> **ACTION ITEM**: Show every line in the material below in which the string "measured" appears.

━━━━━━━━

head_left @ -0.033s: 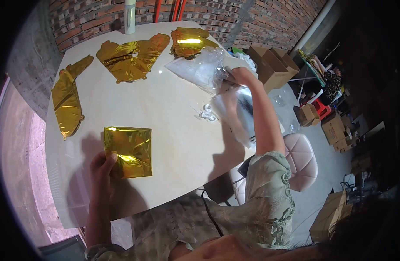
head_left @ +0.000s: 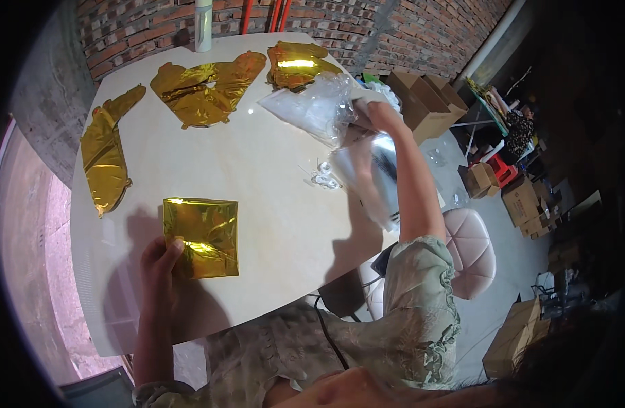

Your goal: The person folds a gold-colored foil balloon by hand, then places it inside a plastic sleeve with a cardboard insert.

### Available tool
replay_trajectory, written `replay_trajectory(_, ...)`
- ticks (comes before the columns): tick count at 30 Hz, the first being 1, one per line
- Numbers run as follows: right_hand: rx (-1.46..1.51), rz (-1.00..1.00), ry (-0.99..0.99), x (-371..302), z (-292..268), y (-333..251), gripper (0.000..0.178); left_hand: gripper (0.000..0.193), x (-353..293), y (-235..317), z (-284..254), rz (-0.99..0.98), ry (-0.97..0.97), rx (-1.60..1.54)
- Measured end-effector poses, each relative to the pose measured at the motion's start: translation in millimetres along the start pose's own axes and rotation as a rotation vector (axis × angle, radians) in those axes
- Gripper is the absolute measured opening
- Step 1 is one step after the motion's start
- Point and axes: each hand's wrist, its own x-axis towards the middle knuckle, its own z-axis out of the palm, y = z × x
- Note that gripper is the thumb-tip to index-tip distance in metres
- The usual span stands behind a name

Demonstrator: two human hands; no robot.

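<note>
My left hand [head_left: 161,262] pinches the left edge of a flat, square folded gold foil balloon [head_left: 207,238] above the near left of the table [head_left: 258,204]. My right hand [head_left: 382,117] reaches to the table's far right edge, over the clear plastic bags [head_left: 312,109]. Its fingers are blurred and partly hidden, so I cannot make out what they grip. Toward the wall lie other gold foil balloons: a long bent one [head_left: 105,160] at left, a wide one [head_left: 207,92] in the middle and a folded one [head_left: 299,62] by the bags.
A small white bundle of string or thin tubing [head_left: 326,178] lies near a silvery plastic sheet [head_left: 367,170] at the right edge. Cardboard boxes [head_left: 421,105] stand beyond it, with a padded stool [head_left: 470,251] below. A pale pipe [head_left: 203,27] rises at the back against the brick wall [head_left: 135,30].
My right hand has shifted very slightly at the bags. My left hand and the folded balloon stay nearly where they were.
</note>
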Motion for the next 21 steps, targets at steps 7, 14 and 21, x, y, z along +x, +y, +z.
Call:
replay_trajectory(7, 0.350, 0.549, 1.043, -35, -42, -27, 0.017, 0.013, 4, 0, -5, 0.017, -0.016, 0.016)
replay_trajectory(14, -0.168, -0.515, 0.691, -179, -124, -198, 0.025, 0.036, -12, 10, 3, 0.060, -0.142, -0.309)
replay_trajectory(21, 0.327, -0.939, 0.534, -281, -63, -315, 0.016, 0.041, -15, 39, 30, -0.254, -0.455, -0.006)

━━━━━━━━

> **SOLVED EXERCISE**:
- Measured end-effector poses, each relative to the pose measured at the motion's start: translation in millimetres along the start pose's own axes and rotation as a rotation vector (axis × angle, radians) in those axes
- Gripper is the absolute measured opening

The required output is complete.